[Opening INPUT DATA section]

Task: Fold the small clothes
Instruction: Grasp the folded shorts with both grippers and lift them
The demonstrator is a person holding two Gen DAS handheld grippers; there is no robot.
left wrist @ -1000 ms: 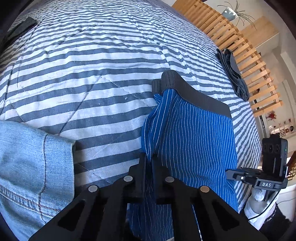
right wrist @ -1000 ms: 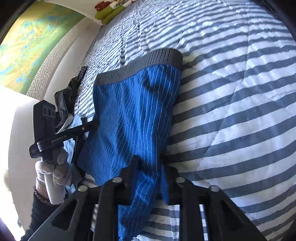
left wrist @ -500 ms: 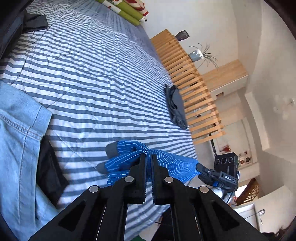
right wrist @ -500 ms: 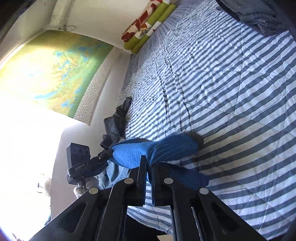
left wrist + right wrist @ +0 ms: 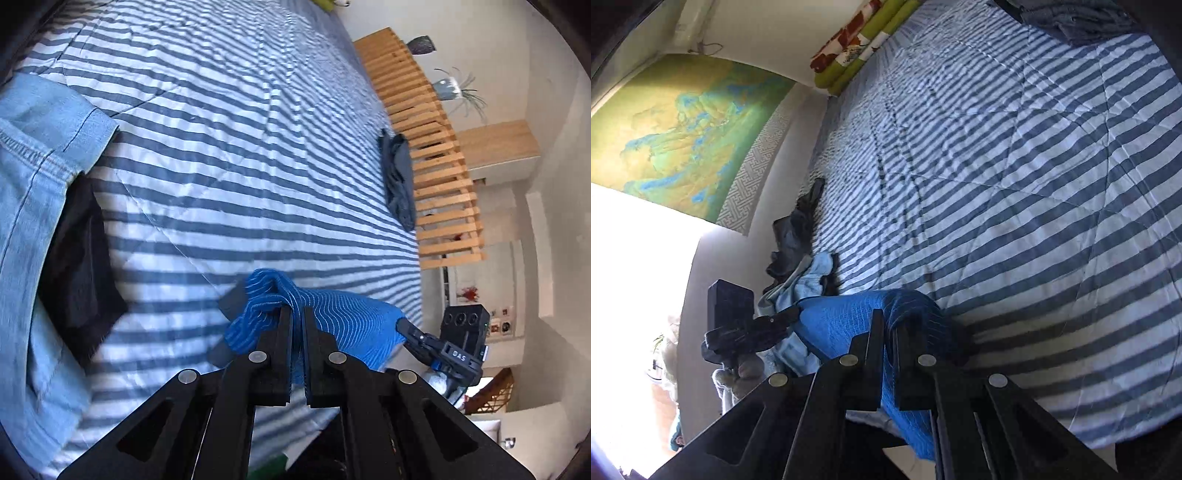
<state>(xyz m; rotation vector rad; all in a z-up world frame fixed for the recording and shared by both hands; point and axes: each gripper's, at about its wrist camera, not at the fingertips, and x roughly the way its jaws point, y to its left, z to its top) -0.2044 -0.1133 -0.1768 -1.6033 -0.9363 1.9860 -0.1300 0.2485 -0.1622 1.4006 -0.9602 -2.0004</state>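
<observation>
Your left gripper [image 5: 296, 314] and right gripper [image 5: 889, 317] are both clamped on the blue pinstriped boxer shorts [image 5: 343, 321], stretched between them above the striped bed [image 5: 221, 147].

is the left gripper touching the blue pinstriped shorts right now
Touching. The left wrist view shows the left gripper shut on the blue pinstriped shorts, fabric pinched between its fingers.

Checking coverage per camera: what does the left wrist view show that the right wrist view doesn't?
Left wrist only: the denim garment, a black folded item beside it, the wooden slat rail with a dark garment near it. Right wrist only: the wall map, green pillows, a light blue garment. Both: the striped quilt, and the blue striped shorts clamped by the left gripper and right gripper.
</observation>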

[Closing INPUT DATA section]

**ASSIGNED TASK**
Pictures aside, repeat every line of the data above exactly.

**TASK OUTPUT**
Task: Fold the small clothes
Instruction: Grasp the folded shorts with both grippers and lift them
The demonstrator is a person holding two Gen DAS handheld grippers; there is no robot.
left wrist @ -1000 ms: 
right wrist @ -1000 ms: 
left wrist @ -500 ms: 
right wrist @ -500 ms: 
left wrist + right wrist @ +0 ms: 
<state>(xyz m; rotation vector rad; all in a z-up world frame fixed for the recording and shared by both hands; point and axes: each gripper's, at about its wrist camera, not at the fingertips, and x roughly the way its jaws point, y to its left, z to its top) -0.2044 -0.1133 -0.1768 -1.6033 -0.9363 1.9860 -0.1300 0.2485 -0.1622 1.4006 -0.9602 -2.0004</state>
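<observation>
Your left gripper [image 5: 296, 314] and right gripper [image 5: 889, 317] are both clamped on the blue pinstriped boxer shorts [image 5: 343, 321], stretched between them above the striped bed [image 5: 221, 147].

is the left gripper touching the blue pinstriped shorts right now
Touching. The left wrist view shows the left gripper shut on the blue pinstriped shorts, fabric pinched between its fingers.

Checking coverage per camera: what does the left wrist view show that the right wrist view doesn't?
Left wrist only: the denim garment, a black folded item beside it, the wooden slat rail with a dark garment near it. Right wrist only: the wall map, green pillows, a light blue garment. Both: the striped quilt, and the blue striped shorts clamped by the left gripper and right gripper.
</observation>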

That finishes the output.